26/08/2020 às 09h39min - Atualizada em 26/08/2020 às 09h39min

Manifestação pela reabertura das academias em Caratinga

Matheus Aguiar
Professores, familiares, proprietários e alunos de academias de Caratinga se uniram na tarde desta terça-feira, na porta do Ministério Público de Caratinga, para manifestar contra o fechamento desses estabelecimentos no município. Alguns proprietários de restaurantes e bares do município também estiveram presente na manifestação. Eles pediram respostas e questionaram a decisão de não reabrir as academias em Caratinga.

As academias estão fechadas desde março, há mais de 5 meses, e sem previsão de reabertura. Isso porque, o Ministério Público de Caratinga o Tribunal de Justiça de Minas Gerais acatou a um pedido de liminar do Ministério Público de Caratinga que considerou como incompatíveis com o combate à pandemia as decisões do prefeito Welington Moreira. Mas além desta decisão, em julho, o Tribunal de Justiça de mineiro também deferiu um pedido de medida cautelar em uma Ação Declaratória de Constitucionalidade proposta pela Procuradoria-Geral de Justiça do Ministério Público de Minas Gerais. Essa ação reconhece o caráter vinculante da Deliberação nº 17, do Comitê Extraordinário Covid-19 de Minas Gerais, nos municípios mineiros que não aderirem ao Plano Minas Consciente. Ou seja, essas cidades estão obrigadas a seguir a norma que proíbe a reabertura de inúmeros estabelecimentos, incluindo as academias. Como Caratinga não aderiu ao plano está submetido a seguir essa Deliberação. Caso o município aderisse, dado o grande número de contaminação, a cidade entraria na onda vermelha do programa, e ainda assim estaria impossibilitado de permitir a reabertura das academias.

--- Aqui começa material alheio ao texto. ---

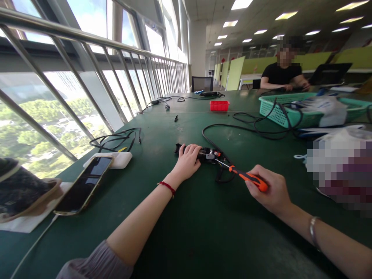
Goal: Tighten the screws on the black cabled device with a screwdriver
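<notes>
A black corded device (207, 154) with its inner parts and small wires exposed lies on the green table (174, 240). My left hand (188, 159) is wrapped over its left part and holds it against the tabletop. In my right hand (271, 190) is an orange and black screwdriver (251, 178), gripped by its handle. Its thin metal shaft slants left, and the tip reaches the open right end of the device. Exactly what the tip touches is too small to tell. A black cable (209, 128) curves away behind the device.
A phone (87, 186) rests against a white case (122, 159) on the left, near a plant pot (26, 193). Behind stand a red box (219, 105) and a green basket (279, 112) with cables. A plastic bag (345, 162) lies right. Another person (283, 73) sits at the far side.
</notes>
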Demonstrator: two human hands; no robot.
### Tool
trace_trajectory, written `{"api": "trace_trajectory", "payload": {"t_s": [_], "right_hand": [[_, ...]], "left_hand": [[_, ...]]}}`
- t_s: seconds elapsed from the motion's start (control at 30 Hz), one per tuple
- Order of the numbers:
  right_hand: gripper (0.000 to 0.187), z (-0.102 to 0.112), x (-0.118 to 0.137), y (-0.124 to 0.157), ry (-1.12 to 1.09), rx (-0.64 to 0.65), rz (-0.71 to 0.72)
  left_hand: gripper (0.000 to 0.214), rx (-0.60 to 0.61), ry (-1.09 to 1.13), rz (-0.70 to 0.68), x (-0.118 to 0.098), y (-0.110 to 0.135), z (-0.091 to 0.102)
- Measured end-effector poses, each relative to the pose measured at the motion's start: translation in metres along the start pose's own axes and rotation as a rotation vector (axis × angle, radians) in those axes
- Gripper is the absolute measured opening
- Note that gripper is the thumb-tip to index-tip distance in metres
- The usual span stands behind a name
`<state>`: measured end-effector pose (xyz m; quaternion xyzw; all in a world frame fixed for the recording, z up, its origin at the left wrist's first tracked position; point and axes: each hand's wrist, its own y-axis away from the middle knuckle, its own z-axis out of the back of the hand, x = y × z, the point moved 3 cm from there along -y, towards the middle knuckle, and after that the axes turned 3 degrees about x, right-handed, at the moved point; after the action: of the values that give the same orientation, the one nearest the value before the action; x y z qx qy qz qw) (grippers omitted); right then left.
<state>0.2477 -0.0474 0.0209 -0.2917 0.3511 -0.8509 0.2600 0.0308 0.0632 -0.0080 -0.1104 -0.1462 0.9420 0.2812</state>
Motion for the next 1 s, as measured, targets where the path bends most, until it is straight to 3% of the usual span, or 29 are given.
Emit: {"api": "trace_trajectory", "payload": {"t_s": [0.4,0.63,0.8,1.0], "right_hand": [[0.005,-0.001,-0.009,0.007,-0.012,-0.031,-0.084],[0.025,0.003,-0.006,0.001,0.015,-0.025,-0.1],[0.006,-0.001,-0.009,0.004,-0.032,-0.032,-0.15],[0.01,-0.002,-0.005,0.003,-0.01,-0.009,-0.052]], "left_hand": [[0.046,-0.001,0.004,0.001,0.001,0.0,0.0],[0.046,0.007,0.01,0.003,0.0,0.0,0.001],[0.046,0.009,0.009,0.006,0.0,0.001,0.001],[0.045,0.006,0.009,0.004,0.0,0.001,0.002]]}}
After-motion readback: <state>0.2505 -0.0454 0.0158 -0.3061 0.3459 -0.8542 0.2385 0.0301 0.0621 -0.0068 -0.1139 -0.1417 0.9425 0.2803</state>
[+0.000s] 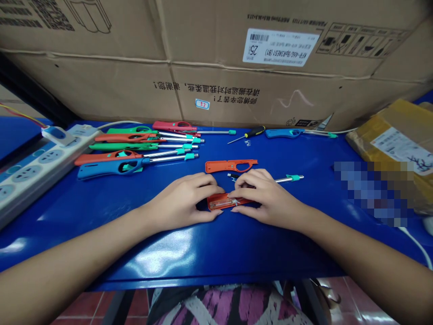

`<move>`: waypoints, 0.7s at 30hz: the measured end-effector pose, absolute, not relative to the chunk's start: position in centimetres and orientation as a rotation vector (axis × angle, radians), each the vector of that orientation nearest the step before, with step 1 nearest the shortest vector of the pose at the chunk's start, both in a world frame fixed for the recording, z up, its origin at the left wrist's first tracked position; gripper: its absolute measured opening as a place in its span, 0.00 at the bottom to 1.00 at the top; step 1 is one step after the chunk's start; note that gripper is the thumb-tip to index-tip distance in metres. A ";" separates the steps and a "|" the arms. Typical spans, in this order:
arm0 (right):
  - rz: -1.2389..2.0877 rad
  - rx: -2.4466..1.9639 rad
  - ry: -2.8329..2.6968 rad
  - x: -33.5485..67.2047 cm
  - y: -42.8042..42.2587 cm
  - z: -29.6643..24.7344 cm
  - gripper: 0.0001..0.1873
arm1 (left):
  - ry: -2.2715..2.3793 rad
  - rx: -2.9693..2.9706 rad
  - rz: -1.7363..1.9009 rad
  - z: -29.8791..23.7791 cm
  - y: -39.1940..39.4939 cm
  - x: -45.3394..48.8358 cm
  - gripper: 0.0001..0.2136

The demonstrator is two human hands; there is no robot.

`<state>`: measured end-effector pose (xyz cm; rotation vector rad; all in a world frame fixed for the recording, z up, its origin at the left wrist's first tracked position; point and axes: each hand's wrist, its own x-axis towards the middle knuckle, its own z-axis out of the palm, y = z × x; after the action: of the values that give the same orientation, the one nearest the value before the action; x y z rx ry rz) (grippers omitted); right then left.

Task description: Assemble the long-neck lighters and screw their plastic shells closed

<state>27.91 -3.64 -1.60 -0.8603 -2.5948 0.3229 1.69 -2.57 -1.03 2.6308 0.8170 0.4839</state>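
“On the glossy blue table [162,253], between both hands, we see the open orange plastic shell half [216,197]. How do we grip it?”

“Our left hand [184,198], partly closed, holds its left end, fingers at the far edge, thumb at the near one. Our right hand [260,194] curls over the right portion; whether it pinches the small white piece [236,203] there, we cannot tell.”

“And to work well?”

“We should hold the shell level against the table, let the right fingertips do the fine handling, and leave the slender silver metal tube [283,180] unjostled.”
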 end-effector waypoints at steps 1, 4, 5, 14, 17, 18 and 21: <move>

A manifestação seguiu para a sede da Prefeitura de Caratinga onde os participantes fizeram as mesmas reclamações também ao prefeito Welington Moreira. Assim como o Ministério Público, ele também não se pronunciou diante dos protestos. O movimento fechou a rua e chegou a interromper o trânsito em ruas distantes do foco da ação. Pouco depois do início do movimento na rua Raul Soares, uma confusão tomou a atenção de quem passava por perto. Segundo alguns manifestantes, o motivo da briga foi porque um senhor não identificado apareceu no meio do movimento e empurrou um dos proprietários de academia, atingindo inclusive a filha dele. O clima esquentou ainda mais quando o senhor que não fazia parte da manifestação ofendeu com palavras de cunho racista um dos manifestantes. Com exceção deste fato isolado, toda a manifestação foi pacífica.

Entramos em contato com a prefeitura, e a assessoria justificou que o poder executivo do município já revogou o decreto que contrariava a decisão do MP e aguarda agora um novo julgamento da decisão liminar. Contatamos também o Ministério Público de Caratinga e até o  fechamento desta reportagem não obtivemos resposta.